# Data excerpts
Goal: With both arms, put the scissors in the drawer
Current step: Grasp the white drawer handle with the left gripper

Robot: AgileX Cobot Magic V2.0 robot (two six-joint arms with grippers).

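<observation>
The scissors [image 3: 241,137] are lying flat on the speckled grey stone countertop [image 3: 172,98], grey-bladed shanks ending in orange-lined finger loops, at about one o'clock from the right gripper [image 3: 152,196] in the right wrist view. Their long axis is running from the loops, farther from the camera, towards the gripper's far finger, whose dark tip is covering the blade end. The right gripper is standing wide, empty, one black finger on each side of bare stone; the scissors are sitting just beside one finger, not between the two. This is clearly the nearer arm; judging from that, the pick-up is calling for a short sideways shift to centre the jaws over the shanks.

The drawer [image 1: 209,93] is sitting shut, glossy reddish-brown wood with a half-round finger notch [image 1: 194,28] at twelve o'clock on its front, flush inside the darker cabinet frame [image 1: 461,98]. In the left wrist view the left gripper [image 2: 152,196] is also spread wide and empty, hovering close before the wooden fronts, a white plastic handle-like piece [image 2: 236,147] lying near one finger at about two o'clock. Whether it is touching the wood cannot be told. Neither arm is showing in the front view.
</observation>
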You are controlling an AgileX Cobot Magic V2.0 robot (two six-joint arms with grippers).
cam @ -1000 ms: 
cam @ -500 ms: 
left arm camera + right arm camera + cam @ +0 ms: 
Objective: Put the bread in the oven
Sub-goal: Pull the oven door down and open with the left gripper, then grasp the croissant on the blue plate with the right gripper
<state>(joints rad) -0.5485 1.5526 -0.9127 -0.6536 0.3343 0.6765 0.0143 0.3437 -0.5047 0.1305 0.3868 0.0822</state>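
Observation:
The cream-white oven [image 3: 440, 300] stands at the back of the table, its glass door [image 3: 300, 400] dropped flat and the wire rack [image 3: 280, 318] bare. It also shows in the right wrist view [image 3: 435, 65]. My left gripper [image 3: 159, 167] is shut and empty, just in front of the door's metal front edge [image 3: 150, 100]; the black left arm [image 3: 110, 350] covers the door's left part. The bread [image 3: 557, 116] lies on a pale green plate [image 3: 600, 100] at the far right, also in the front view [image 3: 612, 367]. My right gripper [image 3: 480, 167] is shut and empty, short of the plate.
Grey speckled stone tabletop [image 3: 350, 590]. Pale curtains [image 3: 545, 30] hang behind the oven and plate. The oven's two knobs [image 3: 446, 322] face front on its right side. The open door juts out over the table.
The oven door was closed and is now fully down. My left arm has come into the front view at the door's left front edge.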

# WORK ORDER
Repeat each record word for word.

# TASK SOLUTION
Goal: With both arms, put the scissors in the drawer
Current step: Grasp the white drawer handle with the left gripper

Robot: AgileX Cobot Magic V2.0 robot (two six-joint arms with grippers).

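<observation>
The scissors [image 3: 241,137] are lying flat on the speckled grey stone countertop [image 3: 172,98], grey-bladed shanks ending in orange-lined finger loops, at about one o'clock from the right gripper [image 3: 152,196] in the right wrist view. Their long axis is running from the loops, farther from the camera, towards the gripper's far finger, whose dark tip is covering the blade end. The right gripper is standing wide, empty, one black finger on each side of bare stone; the scissors are sitting just beside one finger, not between the two. This is clearly the nearer arm; judging from that, the pick-up is calling for a short sideways shift to centre the jaws over the shanks.

The drawer [image 1: 209,93] is sitting shut, glossy reddish-brown wood with a half-round finger notch [image 1: 194,28] at twelve o'clock on its front, flush inside the darker cabinet frame [image 1: 461,98]. In the left wrist view the left gripper [image 2: 152,196] is also spread wide and empty, hovering close before the wooden fronts, a white plastic handle-like piece [image 2: 236,147] lying near one finger at about two o'clock. Whether it is touching the wood cannot be told. Neither arm is showing in the front view.
</observation>
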You are controlling an AgileX Cobot Magic V2.0 robot (two six-joint arms with grippers).
cam @ -1000 ms: 
cam @ -500 ms: 
left arm camera + right arm camera + cam @ +0 ms: 
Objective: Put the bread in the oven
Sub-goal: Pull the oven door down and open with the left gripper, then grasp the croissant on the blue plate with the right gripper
<state>(joints rad) -0.5485 1.5526 -0.9127 -0.6536 0.3343 0.6765 0.0143 0.3437 -0.5047 0.1305 0.3868 0.0822</state>
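Observation:
The cream-white oven [image 3: 440, 300] stands at the back of the table, its glass door [image 3: 300, 400] dropped flat and the wire rack [image 3: 280, 318] bare. It also shows in the right wrist view [image 3: 435, 65]. My left gripper [image 3: 159, 167] is shut and empty, just in front of the door's metal front edge [image 3: 150, 100]; the black left arm [image 3: 110, 350] covers the door's left part. The bread [image 3: 557, 116] lies on a pale green plate [image 3: 600, 100] at the far right, also in the front view [image 3: 612, 367]. My right gripper [image 3: 480, 167] is shut and empty, short of the plate.
Grey speckled stone tabletop [image 3: 350, 590]. Pale curtains [image 3: 545, 30] hang behind the oven and plate. The oven's two knobs [image 3: 446, 322] face front on its right side. The open door juts out over the table.
The oven door was closed and is now fully down. My left arm has come into the front view at the door's left front edge.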

This finishes the output.